AMDGPU/GFX12: Fix s_barrier_signal_isfirst for single-wave workgroups #143634

nhaehnle · 2025-06-10T23:56:32Z

Barrier instructions are no-ops in single-wave workgroups. This includes s_barrier_signal_isfirst, which will leave SCC unmodified.

Model this correctly (via an implicit use of SCC) and ensure SCC==1 before the barrier instruction (if the wave is the only one of the workgroup, then it is the first).

Barrier instructions are no-ops in single-wave workgroups. This includes s_barrier_signal_isfirst, which will leave SCC unmodified. Model this correctly (via an implicit use of SCC) and ensure SCC==1 before the barrier instruction (if the wave is the only one of the workgroup, then it is the first).

llvmbot · 2025-06-10T23:57:03Z

@llvm/pr-subscribers-backend-amdgpu

Author: Nicolai Hähnle (nhaehnle)

Changes

Barrier instructions are no-ops in single-wave workgroups. This includes s_barrier_signal_isfirst, which will leave SCC unmodified.

Model this correctly (via an implicit use of SCC) and ensure SCC==1 before the barrier instruction (if the wave is the only one of the workgroup, then it is the first).
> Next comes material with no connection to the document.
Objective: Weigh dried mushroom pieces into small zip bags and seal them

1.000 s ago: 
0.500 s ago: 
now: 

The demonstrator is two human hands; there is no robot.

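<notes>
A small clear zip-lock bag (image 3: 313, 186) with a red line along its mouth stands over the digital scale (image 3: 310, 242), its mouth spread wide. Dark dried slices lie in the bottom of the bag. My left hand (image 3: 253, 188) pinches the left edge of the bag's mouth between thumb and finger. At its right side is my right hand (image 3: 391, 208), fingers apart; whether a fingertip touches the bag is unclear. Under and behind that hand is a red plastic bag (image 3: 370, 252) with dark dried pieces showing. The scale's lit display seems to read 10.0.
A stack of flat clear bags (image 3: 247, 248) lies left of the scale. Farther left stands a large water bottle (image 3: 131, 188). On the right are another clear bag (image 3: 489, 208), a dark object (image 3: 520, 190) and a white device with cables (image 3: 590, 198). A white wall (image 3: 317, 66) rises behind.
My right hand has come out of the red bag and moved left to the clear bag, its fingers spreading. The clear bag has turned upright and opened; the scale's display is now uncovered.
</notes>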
Full diff: https://github.com/llvm/llvm-project/pull/143634.diff

5 Files Affected:

(modified) llvm/lib/Target/AMDGPU/AMDGPUInstructionSelector.cpp (+3)
(modified) llvm/lib/Target/AMDGPU/SIISelLowering.cpp (+8)
(modified) llvm/lib/Target/AMDGPU/SOPInstructions.td (+3)
(modified) llvm/test/CodeGen/AMDGPU/insert-skips-gfx12.mir (+7-3)
(added) llvm/test/CodeGen/AMDGPU/llvm.amdgcn.s.barrier.signal.isfirst.ll (+41)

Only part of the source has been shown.